África Otimismo cauteloso, em ano de riscos e oportunidades

O FMI estima que 10 das 20 economias que mais vão crescer em 2024 são africanas. Uma boa notícia para o continente mais jovem do mundo. Mas a excessiva dependência da China gera apreensão.

Segundo estimativas do FMI, África será – a seguir à Ásia – a região que mais crescerá em 2024. Um indicador positivo para o continente mais jovem do mundo, onde começam a sentir-se os efeitos positivos da Zona de Livre Comércio que entrou em vigor há três anos.

Mas, num continente de contrastes, subsistem riscos como a desaceleração da economia chinesa, a inflação e a dívida que pesa sobre algumas das principais economias. E nas regiões do Sahel e do Corno de África, 2024 confirmará a reconfiguração da arquitetura de segurança, num contexto em que acordos bilaterais, forças regionais ou sub-regionais e grupos de segurança privada vão substituindo as missões multilaterais sob comando das Nações Unidas.

‘Quando a China espirra…’

‘Quando a China espirra, o mundo apanha uma gripe’. A frase é certeira em relação a alguns países africanos, como a República Democrática do Congo, a África do Sul ou a Zâmbia, cujas economias dependem da exportação de matérias-primas para o gigante asiático. Foi o crescimento acelerado da China na última década do século XX e na primeira década do século XXI, ancorado na estratégia de go out, que permitiu a várias economias africanas, como Angola, a Nigéria ou a Zâmbia, atingir taxas de crescimento muito significativas.

Mas o apetite do dragão diminuiu. Neste momento, a economia chinesa enfrenta vários riscos, incluindo o envelhecimento demográfico, a diminuição da produtividade e uma crise no mercado imobiliário. Uma China a consumir menos em 2024 – tendência já verificada nos anos anteriores – é um problema para África, que tem no gigante asiático o seu maior parceiro comercial.
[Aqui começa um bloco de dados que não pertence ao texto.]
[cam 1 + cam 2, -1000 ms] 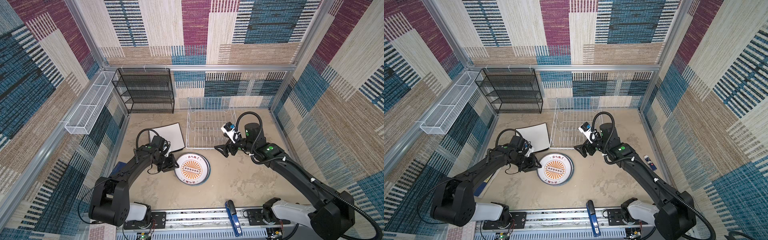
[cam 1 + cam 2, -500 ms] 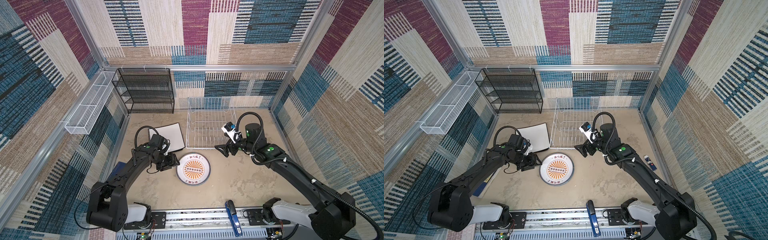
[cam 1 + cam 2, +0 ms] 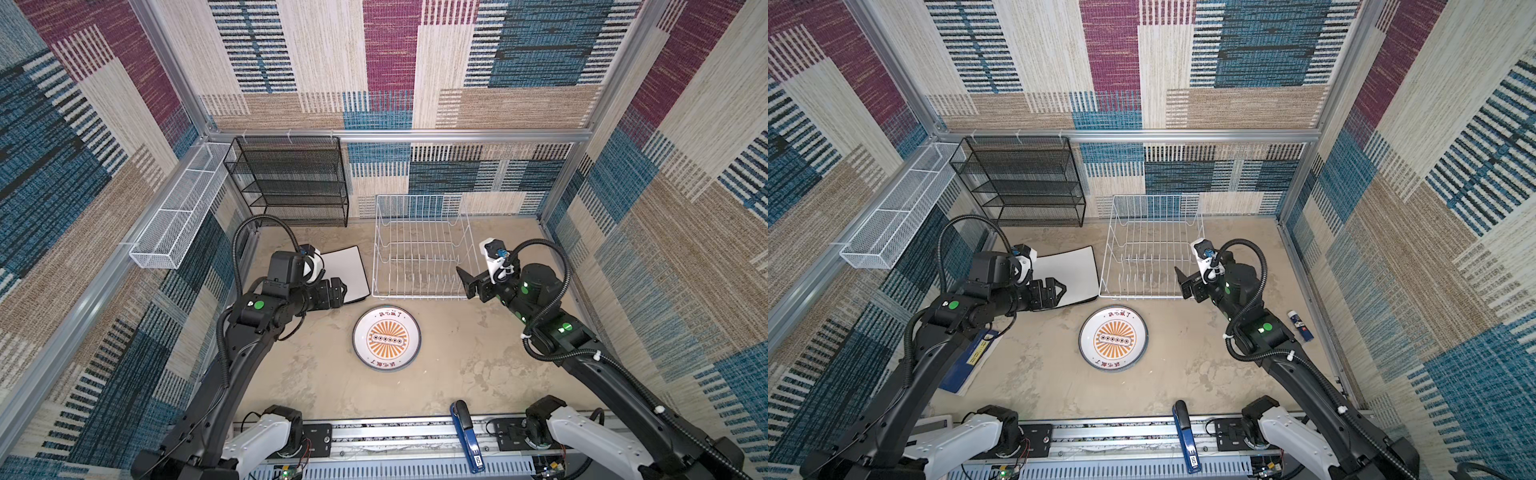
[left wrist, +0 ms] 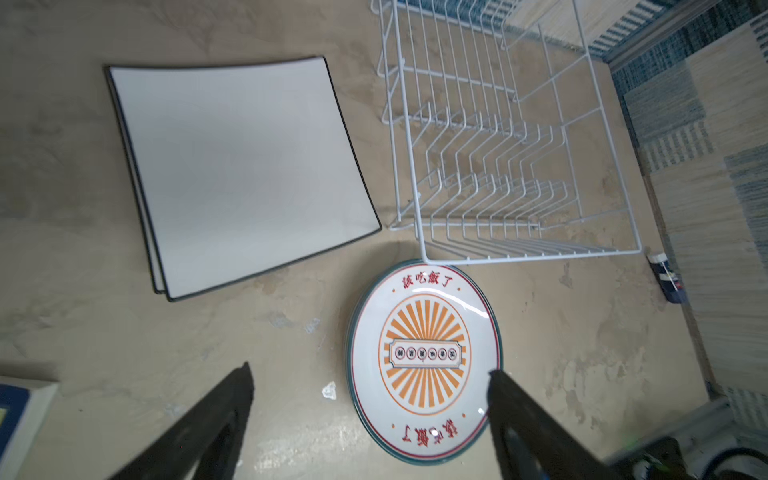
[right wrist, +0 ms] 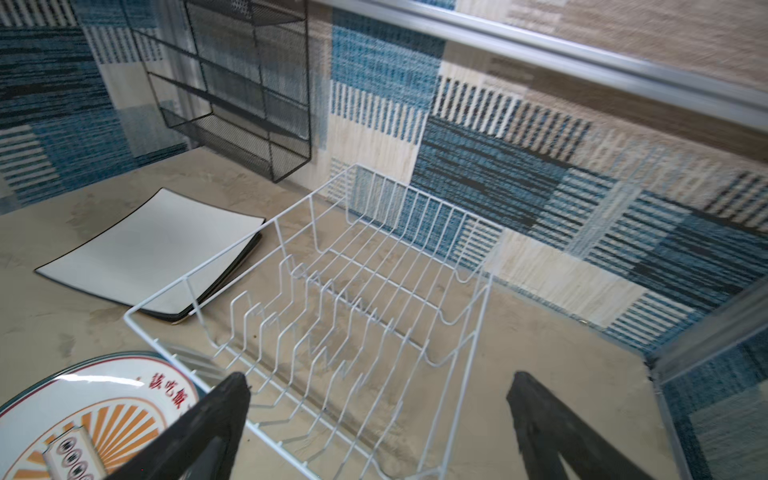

Outro risco é a inflação. E se os dados indicam uma desaceleração da subida dos preços nos mercados emergentes, os cidadãos de países como o Zimbabué, o Egito, a Nigéria ou o Gana continuarão a sentir a pressão inflacionária. Uma das possíveis consequências, como demonstraram as primaveras árabes, são protestos que podem levar a quadros de instabilidade ou desintegração política, sobretudo em regimes que não são democracias plenas.

Associado à inflação está o peso da dívida, num contexto de taxas de juro mais altas e de um dólar forte. Vários países africanos negociaram ou estão em curso de negociar processos de restruturação da dívida com o FMI, o que implica a adoção de medidas impopulares, como o fim da subsidiação de produtos alimentares ou dos combustíveis.

Oportunidades em contraciclo

A boa notícia é que muitas economias africanas parecem estar em contraciclo. Segundo o relatório do FMI, dez das vinte economias que mais deverão crescer no próximo ano são africanas. Este indicador, por si só, não diz muito. Mas há sinais encorajadores de transformação económica em países como Angola, o Ruanda ou Marrocos, que tem apostado – com sucesso – no desenvolvimento da indústria automóvel.

E se as economias africanas, importadores líquidos de cereais, são castigadas pelo conflito na Ucrânia, países exportadores de matérias-primas também beneficiam do novo contexto geopolítico que obriga atores como a União Europeia a diversificar o leque de fornecedores de energia. Por outro lado, os esforços da transição energética são uma oportunidade para países produtores de cobalto e cobre como a República Democrática do Congo, a África do Sul ou a Zâmbia.

Testes nas urnas

Também em África o calendário eleitoral de 2024 está bastante preenchido, com eleições na Tunísia, Argélia, Gana, Senegal, Ruanda, Namíbia, Moçambique ou África do Sul.

Na África do Sul, é possível que o ANC perca a maioria num momento em que se torna evidente o seu desgaste junto das gerações mais jovens, e num contexto marcado pela persistência do desemprego, corrupção, altos níveis de criminalidade e uma crise energética. Também em Moçambique, e com as autárquicas de 2023 como prenúncio, as eleições gerais de outubro de 2024 podem trazer um impasse, e tensões políticas e sociais.

E em dois países apontados como casos de sucesso da última vaga de transição democrática, o Senegal e o Gana, as eleições de 2024 representarão um teste à robustez das instituições, num momento em que aumenta a insatisfação popular. No Senegal, os protestos obrigaram Macky Sall, na presidência desde 2012, a retirar a sua candidatura.